ECLI:NL:HR:2000:AA4767
Hoge Raad
- Cassatie
- R. Roelvink
- A. Heemskerk
- H. Herrmann
- M. van der Putt-Lauwers
- J. Hammerstein
- Rechtspraak.nl
Vernietiging huwelijk op grond van art. 1:69 lid 1 sub c BW
In deze zaak verzoekt [neef 3 van overledene] de Hoge Raad om het huwelijk tussen zijn overleden oom, [overledene], en [echtgenote van overledene] te vernietigen op basis van artikel 1:69 lid 1 sub c van het Burgerlijk Wetboek. Dit verzoek is ingediend bij de Rechtbank te Amsterdam op 24 april 1997, waarbij de Rechtbank op 28 januari 1998 de verzoeker ontvankelijk verklaarde, maar verdere beslissingen pro forma aanhield. [Echtgenote van overledene] ging in hoger beroep bij het Gerechtshof te Amsterdam, dat op 26 november 1998 de beschikking van de Rechtbank vernietigde en [neef 3 van overledene] niet-ontvankelijk verklaarde in zijn verzoek. Hierop heeft [neef 3 van overledene] cassatie ingesteld tegen deze beschikking van het Hof, terwijl [echtgenote van overledene] voorwaardelijk incidenteel cassatieberoep heeft ingesteld.

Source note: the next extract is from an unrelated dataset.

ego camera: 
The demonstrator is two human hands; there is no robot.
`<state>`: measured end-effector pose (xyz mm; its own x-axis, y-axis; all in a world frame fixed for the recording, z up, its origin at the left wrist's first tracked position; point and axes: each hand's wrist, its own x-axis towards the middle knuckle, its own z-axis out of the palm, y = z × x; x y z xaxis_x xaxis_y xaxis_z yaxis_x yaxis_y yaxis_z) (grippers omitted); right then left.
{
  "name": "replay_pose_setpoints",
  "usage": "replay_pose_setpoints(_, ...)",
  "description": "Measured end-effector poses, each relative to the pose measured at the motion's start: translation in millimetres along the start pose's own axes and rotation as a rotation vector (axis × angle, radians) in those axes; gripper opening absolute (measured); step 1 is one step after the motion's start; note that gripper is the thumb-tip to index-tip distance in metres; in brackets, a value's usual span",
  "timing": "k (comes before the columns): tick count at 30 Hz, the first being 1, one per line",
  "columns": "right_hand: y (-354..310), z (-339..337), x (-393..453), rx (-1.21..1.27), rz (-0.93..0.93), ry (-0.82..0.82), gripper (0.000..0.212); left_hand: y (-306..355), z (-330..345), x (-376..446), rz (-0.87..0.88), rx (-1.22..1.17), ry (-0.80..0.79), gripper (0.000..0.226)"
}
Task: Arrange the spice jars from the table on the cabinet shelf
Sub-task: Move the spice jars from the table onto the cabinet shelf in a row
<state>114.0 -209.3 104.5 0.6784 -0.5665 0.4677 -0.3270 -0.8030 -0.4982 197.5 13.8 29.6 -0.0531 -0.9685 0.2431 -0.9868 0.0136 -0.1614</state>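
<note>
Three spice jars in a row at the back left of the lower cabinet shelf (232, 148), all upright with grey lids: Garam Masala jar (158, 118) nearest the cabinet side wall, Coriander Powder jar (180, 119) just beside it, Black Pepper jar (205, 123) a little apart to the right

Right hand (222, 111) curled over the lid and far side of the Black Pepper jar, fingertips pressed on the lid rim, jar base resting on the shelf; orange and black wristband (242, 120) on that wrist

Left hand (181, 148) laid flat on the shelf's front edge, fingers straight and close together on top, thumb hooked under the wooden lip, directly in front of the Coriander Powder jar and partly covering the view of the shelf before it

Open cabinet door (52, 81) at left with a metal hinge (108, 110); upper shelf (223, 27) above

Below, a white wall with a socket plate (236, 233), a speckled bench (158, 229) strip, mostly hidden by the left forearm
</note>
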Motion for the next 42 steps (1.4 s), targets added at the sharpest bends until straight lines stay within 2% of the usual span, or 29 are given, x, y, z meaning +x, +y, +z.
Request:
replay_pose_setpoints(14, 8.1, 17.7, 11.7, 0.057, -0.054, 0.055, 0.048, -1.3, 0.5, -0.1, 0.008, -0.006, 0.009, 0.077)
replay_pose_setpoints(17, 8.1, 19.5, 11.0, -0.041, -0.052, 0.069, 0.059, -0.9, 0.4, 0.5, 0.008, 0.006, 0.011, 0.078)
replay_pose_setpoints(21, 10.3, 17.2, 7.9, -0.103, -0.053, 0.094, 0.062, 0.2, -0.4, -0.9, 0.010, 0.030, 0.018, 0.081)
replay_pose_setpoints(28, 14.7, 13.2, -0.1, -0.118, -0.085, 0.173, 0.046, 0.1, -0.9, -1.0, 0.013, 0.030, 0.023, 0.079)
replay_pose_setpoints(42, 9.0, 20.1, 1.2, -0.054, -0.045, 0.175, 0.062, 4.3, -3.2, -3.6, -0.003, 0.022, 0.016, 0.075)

De Hoge Raad oordeelt dat het Hof ten onrechte heeft geoordeeld dat [neef 3 van overledene] gebonden is aan de uitspraak in een eerdere procedure waarin hij geen partij was. De Hoge Raad vernietigt de beschikking van het Gerechtshof en bekrachtigt de beschikking van de Rechtbank, waarbij [echtgenote van overledene] wordt veroordeeld in de proceskosten. De Hoge Raad bevestigt dat een louter erfrechtelijk belang wel degelijk kan worden aangemerkt als een onmiddellijk rechtsbelang in de zin van artikel 1:69 lid 1 sub c BW. De uitspraak van de Hoge Raad is gedaan door vice-president Roelvink en de raadsheren Heemskerk, Herrmann, Van der Putt-Lauwers en Hammerstein, en is openbaar uitgesproken op 11 februari 2000.